小中学生にはリスクが大きい
「LINEは家族との連絡手段としては便利なのですが、中学生ぐらいまでであれば、使わなくても学校生活に困ることはありません。少なくとも私は、小中学生の子どもたちにとってメリットよりリスクのほうが大きいものだと考えています。確かにLINEを使っていないことでいじめを受けたという話も聞きますが、むしろ私はLINEを使っていることで、自分や友達への“いじめの現場”を画面上でじかに目撃してしまう精神的なダメージや、友達の情報を知っておかなければならないという情報依存による時間の浪費のほうが問題は大きいと思います。LINEをグループで利用する場合、一度開くとしばらく会話の流れを追ってしまいますから、もしそこで自分の悪口が交わされていれば、それをしばらく見続けることになります。自分の知らない所で悪口を言われているという噂を聞くのと、実際に目にしてしまうのでは、後者のほうが精神的に受けるダメージが大きいのは明らかでしょう」(同)

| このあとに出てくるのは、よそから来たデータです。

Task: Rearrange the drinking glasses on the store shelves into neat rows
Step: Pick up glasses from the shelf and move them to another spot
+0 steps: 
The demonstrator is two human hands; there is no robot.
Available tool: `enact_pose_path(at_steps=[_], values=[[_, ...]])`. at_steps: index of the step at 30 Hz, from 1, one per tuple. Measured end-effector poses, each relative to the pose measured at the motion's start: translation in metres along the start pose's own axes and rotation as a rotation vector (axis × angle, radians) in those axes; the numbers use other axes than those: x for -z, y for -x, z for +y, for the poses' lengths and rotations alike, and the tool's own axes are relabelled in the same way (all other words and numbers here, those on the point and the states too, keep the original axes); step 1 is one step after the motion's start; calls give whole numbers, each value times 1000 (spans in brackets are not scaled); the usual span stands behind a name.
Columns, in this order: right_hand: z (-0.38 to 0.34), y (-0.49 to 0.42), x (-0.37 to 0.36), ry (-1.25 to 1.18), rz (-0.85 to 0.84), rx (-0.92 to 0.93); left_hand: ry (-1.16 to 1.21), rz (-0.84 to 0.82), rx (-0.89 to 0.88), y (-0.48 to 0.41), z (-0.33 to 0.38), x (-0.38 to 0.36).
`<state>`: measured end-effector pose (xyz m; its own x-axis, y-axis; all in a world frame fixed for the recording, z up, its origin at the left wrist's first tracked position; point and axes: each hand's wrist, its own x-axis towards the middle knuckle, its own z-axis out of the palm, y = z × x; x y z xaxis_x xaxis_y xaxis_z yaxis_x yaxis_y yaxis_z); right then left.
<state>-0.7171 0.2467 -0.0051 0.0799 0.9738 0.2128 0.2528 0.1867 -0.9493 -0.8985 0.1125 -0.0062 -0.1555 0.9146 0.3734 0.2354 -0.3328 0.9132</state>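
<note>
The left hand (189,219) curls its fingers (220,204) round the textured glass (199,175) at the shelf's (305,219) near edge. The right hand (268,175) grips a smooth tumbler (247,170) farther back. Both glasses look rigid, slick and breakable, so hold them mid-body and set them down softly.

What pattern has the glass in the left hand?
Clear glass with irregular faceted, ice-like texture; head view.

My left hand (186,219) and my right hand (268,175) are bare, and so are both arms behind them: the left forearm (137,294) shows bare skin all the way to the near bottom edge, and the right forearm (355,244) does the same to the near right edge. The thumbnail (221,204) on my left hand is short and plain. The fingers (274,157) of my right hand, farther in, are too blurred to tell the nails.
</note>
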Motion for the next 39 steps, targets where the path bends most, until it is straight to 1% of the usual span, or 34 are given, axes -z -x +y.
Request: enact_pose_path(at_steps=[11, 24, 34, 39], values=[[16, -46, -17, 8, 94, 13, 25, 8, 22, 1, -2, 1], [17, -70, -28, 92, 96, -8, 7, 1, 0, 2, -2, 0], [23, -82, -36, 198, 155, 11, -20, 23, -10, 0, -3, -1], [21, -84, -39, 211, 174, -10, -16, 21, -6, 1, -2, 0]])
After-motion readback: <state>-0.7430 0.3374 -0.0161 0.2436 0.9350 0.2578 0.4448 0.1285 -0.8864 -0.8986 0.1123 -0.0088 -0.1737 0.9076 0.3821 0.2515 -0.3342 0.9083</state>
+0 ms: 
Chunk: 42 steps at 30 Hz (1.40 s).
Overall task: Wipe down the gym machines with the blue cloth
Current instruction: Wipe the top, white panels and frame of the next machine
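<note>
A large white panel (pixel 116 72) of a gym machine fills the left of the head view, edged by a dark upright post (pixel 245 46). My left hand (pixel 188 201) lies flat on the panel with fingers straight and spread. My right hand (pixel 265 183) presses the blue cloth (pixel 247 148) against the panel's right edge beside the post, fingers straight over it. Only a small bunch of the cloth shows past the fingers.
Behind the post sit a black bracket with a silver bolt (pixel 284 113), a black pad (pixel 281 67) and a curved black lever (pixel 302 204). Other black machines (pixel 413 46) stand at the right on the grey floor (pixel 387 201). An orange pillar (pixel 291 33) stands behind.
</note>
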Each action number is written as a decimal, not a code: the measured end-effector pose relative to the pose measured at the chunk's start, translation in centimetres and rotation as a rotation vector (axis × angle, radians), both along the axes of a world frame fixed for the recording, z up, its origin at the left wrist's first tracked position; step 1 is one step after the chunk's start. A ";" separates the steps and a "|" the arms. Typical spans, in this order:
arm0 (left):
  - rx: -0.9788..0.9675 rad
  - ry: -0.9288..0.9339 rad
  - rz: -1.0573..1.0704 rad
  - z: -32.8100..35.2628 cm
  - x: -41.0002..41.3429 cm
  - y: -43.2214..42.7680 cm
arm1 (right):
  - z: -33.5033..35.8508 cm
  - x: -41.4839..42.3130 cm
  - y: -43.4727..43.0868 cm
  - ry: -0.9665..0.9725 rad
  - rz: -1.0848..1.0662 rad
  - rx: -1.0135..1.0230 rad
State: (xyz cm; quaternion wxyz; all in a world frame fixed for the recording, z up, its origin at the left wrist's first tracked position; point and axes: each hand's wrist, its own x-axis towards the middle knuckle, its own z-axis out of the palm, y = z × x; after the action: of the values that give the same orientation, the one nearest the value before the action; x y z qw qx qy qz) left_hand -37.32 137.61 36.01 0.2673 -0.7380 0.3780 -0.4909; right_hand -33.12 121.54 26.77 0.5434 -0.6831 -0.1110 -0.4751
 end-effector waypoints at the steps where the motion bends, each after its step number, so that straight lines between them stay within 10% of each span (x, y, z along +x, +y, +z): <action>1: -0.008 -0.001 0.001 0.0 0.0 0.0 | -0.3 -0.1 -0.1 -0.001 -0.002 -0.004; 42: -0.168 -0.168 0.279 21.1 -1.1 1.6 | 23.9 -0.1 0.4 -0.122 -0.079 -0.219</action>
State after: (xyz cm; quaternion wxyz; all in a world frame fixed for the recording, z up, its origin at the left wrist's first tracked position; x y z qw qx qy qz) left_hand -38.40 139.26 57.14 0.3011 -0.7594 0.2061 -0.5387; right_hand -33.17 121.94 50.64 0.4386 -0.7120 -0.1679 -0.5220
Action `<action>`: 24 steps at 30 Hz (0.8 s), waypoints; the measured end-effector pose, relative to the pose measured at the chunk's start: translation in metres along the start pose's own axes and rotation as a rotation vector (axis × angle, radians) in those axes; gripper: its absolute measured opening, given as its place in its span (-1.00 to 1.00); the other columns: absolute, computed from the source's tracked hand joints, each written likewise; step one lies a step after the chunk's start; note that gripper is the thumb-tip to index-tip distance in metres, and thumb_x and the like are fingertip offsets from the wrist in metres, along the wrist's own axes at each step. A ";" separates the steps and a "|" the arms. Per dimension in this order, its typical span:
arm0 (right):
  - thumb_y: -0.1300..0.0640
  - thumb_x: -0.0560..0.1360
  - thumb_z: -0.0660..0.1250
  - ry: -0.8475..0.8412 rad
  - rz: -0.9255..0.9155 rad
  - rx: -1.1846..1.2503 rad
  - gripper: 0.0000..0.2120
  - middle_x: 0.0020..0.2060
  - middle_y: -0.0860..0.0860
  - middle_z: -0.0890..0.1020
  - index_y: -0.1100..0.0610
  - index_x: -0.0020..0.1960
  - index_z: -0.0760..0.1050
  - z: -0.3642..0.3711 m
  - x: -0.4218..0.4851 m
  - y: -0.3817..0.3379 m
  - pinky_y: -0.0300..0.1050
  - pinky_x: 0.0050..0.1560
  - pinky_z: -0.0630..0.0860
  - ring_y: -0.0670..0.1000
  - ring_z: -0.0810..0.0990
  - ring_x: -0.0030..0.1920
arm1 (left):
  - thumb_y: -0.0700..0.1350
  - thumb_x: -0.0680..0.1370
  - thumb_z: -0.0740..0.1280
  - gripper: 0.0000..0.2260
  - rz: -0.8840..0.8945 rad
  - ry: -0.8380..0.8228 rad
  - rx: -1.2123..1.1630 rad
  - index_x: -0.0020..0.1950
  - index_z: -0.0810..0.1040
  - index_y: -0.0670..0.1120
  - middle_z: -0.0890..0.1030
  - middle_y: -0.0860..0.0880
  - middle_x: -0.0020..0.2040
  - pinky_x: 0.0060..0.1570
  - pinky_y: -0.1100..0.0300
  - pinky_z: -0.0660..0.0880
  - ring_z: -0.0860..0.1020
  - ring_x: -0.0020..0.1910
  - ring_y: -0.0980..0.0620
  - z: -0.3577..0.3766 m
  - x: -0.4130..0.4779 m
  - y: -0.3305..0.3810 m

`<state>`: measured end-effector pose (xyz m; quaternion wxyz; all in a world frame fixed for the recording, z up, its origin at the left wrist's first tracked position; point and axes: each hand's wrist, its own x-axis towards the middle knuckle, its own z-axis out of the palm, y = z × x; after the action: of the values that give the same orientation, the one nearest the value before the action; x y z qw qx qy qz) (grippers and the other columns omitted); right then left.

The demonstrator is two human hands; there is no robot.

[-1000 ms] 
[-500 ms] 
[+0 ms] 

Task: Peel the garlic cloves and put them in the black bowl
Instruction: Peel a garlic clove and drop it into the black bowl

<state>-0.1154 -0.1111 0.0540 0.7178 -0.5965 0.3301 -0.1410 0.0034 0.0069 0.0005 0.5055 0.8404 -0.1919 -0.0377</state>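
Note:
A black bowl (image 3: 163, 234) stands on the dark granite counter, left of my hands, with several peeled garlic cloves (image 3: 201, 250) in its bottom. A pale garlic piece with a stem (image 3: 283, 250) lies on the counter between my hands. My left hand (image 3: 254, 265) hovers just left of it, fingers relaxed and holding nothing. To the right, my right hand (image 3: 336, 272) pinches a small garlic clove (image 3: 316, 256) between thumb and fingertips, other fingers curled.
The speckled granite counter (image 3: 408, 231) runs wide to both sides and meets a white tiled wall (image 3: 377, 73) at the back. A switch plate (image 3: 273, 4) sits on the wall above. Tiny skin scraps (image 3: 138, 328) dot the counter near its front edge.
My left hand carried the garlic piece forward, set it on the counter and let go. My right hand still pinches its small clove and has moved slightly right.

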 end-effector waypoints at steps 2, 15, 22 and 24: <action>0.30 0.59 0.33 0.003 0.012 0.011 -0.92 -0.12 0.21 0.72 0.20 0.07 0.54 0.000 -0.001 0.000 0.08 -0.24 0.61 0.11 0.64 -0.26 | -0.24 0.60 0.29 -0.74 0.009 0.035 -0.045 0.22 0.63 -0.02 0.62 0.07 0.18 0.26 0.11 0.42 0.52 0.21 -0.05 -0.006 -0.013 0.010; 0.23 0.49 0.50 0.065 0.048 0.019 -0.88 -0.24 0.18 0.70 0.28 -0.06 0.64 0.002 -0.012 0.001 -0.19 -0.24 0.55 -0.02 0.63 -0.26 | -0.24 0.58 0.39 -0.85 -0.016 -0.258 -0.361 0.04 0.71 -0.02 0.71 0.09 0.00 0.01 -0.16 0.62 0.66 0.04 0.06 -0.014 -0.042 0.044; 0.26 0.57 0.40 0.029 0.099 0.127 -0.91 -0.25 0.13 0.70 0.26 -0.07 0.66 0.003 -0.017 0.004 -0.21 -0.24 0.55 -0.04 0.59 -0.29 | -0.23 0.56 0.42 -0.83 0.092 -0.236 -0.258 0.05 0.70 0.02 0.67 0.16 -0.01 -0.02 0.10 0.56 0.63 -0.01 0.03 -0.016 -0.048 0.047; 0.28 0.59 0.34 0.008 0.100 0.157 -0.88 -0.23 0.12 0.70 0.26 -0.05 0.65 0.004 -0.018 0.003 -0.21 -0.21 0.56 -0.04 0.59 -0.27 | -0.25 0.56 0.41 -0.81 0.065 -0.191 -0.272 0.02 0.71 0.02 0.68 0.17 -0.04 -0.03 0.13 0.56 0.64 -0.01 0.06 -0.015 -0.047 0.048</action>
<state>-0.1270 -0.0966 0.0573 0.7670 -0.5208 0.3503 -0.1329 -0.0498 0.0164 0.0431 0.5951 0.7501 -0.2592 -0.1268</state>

遠藤氏は、LINEなどの通信アプリは子どもの健全な成長の妨げになりかねないと危惧する。しかし、ここまで普及したLINEを強制的にやめさせるのは現実的には難しい。では、子どもはどのように利用していくのがいいのだろうか。
「私はLINEは中学生までは必要ないと考えています。実際に利用していなくても全く不自由していない子はいます。しかし、社会に受け入れられてここまで広まっていることを考えると、子どもたちにとってリスクの大きいツールとはいえ、強制的にやめさせることがいいとは断言できません。勉強する間は他の部屋にスマホを置いたり、機内モードに切り替えるなど集中できる環境を作ったり、テスト前は使わないと決めて親に預けたりと、工夫して使っている子どもも少なくないからです。このように使い分けがきちんとできるようであれば、依存もしませんし、学力や集中力も低下しないでしょう。大事なのは、自分をコントロールしてうまく距離をとりながら利用することだと思います」(同)
包丁を「人殺しの道具だ」と言って発売禁止にできないのと同様、すべてのツールは使い方次第。LINEも正しく使えば人間関係を潤してくれたり、仕事の効率化が図れたりと多くの便益をもたらしてくれる。
だが、不適切な使い方をしたり必要以上にのめり込んでしまえば、便利さは一転して人生にネガティブな要因をもたらすツールにもなり得る。LINEがはらむリスクを理解した上で、使うべきか、使わざるべきかを判断し、使う場合にはどのように利用するのかを慎重に考えなければならない。